Things left to do for version 0.1, scheduled for December, include:

  • Specify an assessment graph, image, or other content as the static objective card header (currently, it is random).
  • Extract data and location information from images and videos for mapping. It currently uses the time and location of the entry.
  • Compress video streams and allow the import of existing video.
  • Get the iPad layout appropriately configured. The iPad has a different UI/UX design and needs to be treated correctly (I looking at you, Instagram & Threads).
  • Export entries for entire objectives as JSON & CSV.
  • Add to TestFlight and push it out to get feedback during beta testing.
  • Implement AppIntents for widgets on the home screen and Siri integration so we can connect to the Apple Intelligence ecosystem beyond just the writing aids already implemented.

Version 0.2: The Festival of Sharing

This version brings in sharing. The Objective should also be available as an immediate feedback mechanism. For example, an instructor may have a rubric for presentations and deploy the Objective and associated axes to all the students. Then, when each student presents, all the students should be able to provide feedback on the objective and have their assessment pushed back to the presenter (anonymously) for real-time feedback. This is scheduled for January 2025.

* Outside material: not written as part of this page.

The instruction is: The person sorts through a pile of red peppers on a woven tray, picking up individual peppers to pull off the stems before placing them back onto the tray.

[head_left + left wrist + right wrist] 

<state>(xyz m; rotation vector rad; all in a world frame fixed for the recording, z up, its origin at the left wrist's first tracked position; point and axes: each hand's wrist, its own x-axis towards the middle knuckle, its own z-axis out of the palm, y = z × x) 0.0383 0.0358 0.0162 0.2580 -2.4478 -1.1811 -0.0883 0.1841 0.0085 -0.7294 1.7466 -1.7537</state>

  • Share objectives and axes as QR code and NFC, and collect responses for real-time feedback.
  • Export the collection of reflections and data in PDF format for the course journal/archive.
  • Configure all graphs/images to be shareable on social media as images.

Version 0.3: Mac Daddy

This version will expand to the desktop for more quantitative analysis of course-related objectives. It should be completed by the end of the first quarter of 2025.

  • Create a MacOS version that does more quantitative analysis for journal/reflection and course-level quantitative data analytics.

Version 0.4: Textual Feeling

This version, targeted for summer 2025, would be the last development version before deployment.

  • Change the writing interface to allow the insertion of media inline.
  • Add rich text writing support (e.g., bold, underline, lists, etc.).
  • Incorporate a sketch for the iPad and iOS version.
  • Internationalization into languages other than English.

Develop an online learning course for individuals interested in deploying this tool in their courses. For broader impacts, this would most likely be done asynchronously via an online workshop site such as GumRoad.